À une grande enjambée d’Arbois, Pupillin regroupe, au pied des versants viticoles, un ensemble d’anciennes maisons vigneronnes joliment restaurées et fleuries. Capitale mondiale du poulsard, le cépage rouge typique du département 39, le village offre des points de vue magnifiques sur les vignobles du Jura. Au-dessus du village, un belvédère s’ouvre ainsi sur les coteaux de parcelles vertes, jaunes et rousses de l’automne. Orientées vers l’ouest et la Bresse comtoise, les vignes s’appuient sur une ligne de versants située entre la plaine et la montagne jurassienne, le Revermont. Cette ligne est constituée de différentes couches géologiques et de recoins de falaises, où des microclimats déterminent des terroirs spécifiques... et donc des vins aux saveurs complexes. À découvrir dans le secret des caves viticoles.

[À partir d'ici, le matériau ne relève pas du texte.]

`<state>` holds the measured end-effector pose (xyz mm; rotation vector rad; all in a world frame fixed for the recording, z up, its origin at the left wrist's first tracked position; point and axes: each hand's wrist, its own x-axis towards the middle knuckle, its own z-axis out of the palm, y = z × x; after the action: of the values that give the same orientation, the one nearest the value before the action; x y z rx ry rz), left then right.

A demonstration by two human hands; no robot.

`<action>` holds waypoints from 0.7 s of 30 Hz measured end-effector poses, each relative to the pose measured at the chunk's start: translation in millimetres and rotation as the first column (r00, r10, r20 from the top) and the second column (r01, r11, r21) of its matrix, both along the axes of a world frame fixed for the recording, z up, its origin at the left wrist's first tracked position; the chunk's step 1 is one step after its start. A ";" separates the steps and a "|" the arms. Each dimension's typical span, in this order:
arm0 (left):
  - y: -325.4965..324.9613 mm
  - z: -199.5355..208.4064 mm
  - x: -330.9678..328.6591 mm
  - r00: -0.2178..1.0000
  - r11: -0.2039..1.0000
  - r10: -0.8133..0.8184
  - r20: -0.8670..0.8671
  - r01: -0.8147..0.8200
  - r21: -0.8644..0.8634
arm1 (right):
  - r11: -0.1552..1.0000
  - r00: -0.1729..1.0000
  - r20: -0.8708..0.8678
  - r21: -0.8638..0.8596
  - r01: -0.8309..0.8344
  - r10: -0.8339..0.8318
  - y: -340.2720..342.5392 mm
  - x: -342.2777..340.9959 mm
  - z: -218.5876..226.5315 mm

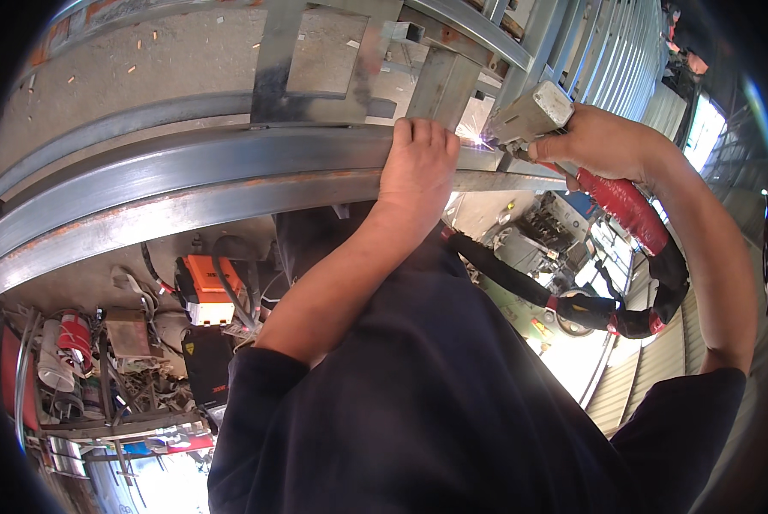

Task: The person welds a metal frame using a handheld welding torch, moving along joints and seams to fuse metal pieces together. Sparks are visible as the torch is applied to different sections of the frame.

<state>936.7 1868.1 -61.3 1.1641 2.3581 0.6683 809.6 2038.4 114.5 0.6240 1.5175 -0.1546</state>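
My left hand (420, 167) lies over a long grey steel beam (255, 158), its fingers together and hooked over the far edge. My right hand (603, 141) is closed around a welding torch (521, 120) with a boxy, pale, worn body. The torch tip points left and down at the beam's far side, where a bright white-violet spark (480, 140) glows just right of my left fingers. From the torch a thick cable (628, 210), wrapped in red and then black, hangs below my right wrist. A flat steel upright (442, 90) meets the beam beside the spark.
Beyond the beam stand a rectangular steel frame (273, 68) and a row of bright bars (611, 51). An orange-and-black machine (208, 287) sits below left, near a cluttered shelf (127, 420). The black-sleeved cable (508, 274) loops past my body on the right, above machinery (543, 231).
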 end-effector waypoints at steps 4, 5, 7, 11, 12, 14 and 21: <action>-1.7 1.9 -2.8 1.000 1.000 -0.025 0.018 0.025 -0.004 | 1.000 1.000 -0.003 0.000 0.019 -0.019 1.7 0.7 -2.5; -1.5 1.0 -2.3 1.000 1.000 -0.013 0.013 0.013 0.001 | 1.000 1.000 -0.005 -0.002 0.010 -0.010 2.4 0.6 -3.4; -0.9 -1.1 -0.5 1.000 1.000 0.007 0.002 -0.007 0.013 | 1.000 1.000 -0.007 -0.004 -0.005 0.005 3.8 1.0 -4.9; -1.1 -2.0 1.5 0.999 0.999 0.024 -0.030 -0.023 0.022 | 1.000 1.000 -0.013 -0.009 -0.014 0.014 9.9 4.3 -5.4; -1.1 -2.5 1.8 0.998 0.998 0.051 -0.043 -0.049 0.033 | 1.000 1.000 -0.015 -0.004 -0.015 0.015 8.7 3.1 -5.3; -1.1 -2.3 2.0 0.996 0.997 0.070 -0.056 -0.068 0.036 | 1.000 1.000 -0.011 0.014 -0.013 0.013 4.7 0.7 -3.9; -3.4 -1.2 -0.9 0.996 0.998 0.054 -0.067 -0.052 0.039 | 0.999 1.000 -0.005 0.036 -0.013 0.013 4.5 0.4 0.0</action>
<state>935.9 1864.7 -62.5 1.1606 2.4505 0.7034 810.0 2042.9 114.5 0.6426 1.5316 -0.1196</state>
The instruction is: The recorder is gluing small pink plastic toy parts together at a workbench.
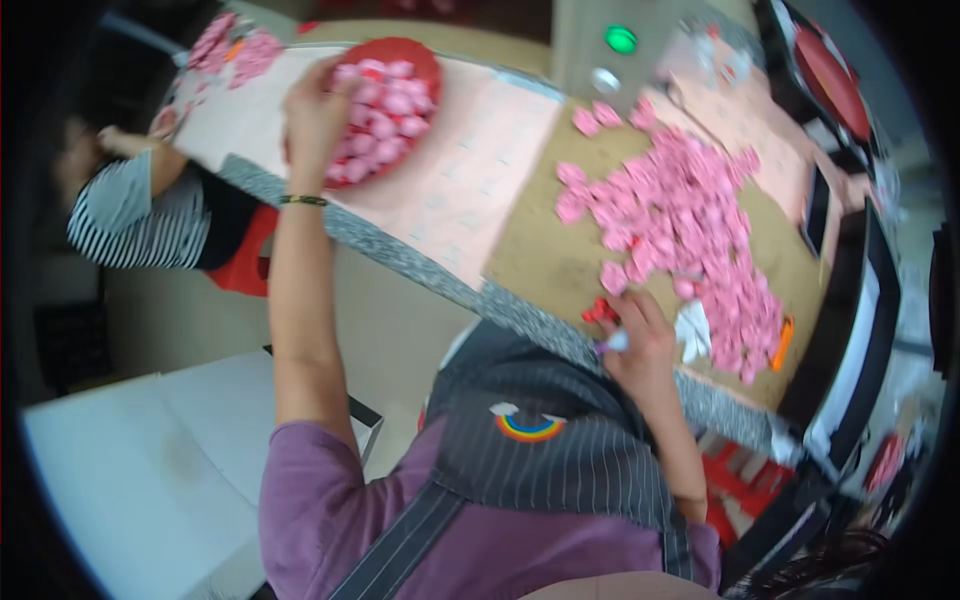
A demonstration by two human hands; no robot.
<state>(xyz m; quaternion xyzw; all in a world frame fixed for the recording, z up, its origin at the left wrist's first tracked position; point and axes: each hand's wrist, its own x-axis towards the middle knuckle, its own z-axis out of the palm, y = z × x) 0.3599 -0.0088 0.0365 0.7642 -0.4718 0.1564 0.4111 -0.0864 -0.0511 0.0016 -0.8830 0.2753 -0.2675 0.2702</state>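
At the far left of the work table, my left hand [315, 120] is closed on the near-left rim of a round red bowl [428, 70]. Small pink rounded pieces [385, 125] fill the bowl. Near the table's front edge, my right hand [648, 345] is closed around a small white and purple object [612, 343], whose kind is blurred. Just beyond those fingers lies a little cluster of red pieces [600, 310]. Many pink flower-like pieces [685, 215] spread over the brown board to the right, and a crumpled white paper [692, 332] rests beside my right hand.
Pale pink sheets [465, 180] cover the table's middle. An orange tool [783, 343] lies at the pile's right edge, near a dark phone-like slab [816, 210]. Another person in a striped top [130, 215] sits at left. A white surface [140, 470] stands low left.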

Jean-Michel Petit, l'expert de Pupillin
Il connaît tout des aléas des vins du Jura, des galères de vente des années 1990 aux soucis de production dus au réchauffement climatique, en passant par la surcharge administrative... L’ancien président de l’AOC Arbois n’en a pas pour autant perdu la foi en la vigne, conscient que l’avenir mise sur la qualité de la production et une bonne communication. « Dans les années 2010, les vignerons de Pupillin sont progressivement passés au bio. Aujourd’hui, 70 % du village est labellisé et plus aucun jeune ne s’installe en conventionnel », dit-il. Son domaine de la Renardière, l’un des treize de la commune, est même à 80 % en biodynamie. « Au départ, nous avons fait cette conversion pour nous, pour travailler dans un environnement plus sain. » Cela a payé, au point que les vins de Pupillin « pourraient tous se vendre à l’export. Mais on s’éloignerait du concept de circuit court ! », ajoute le vigneron. Il nous entraîne sur ses terres, dans un « parc à huîtres » au sol jonché de queues de bélemnites. La géologie du village est si particulière que les bouteilles de vin portent la mention de l’origine, ici « Arbois Pupillin ».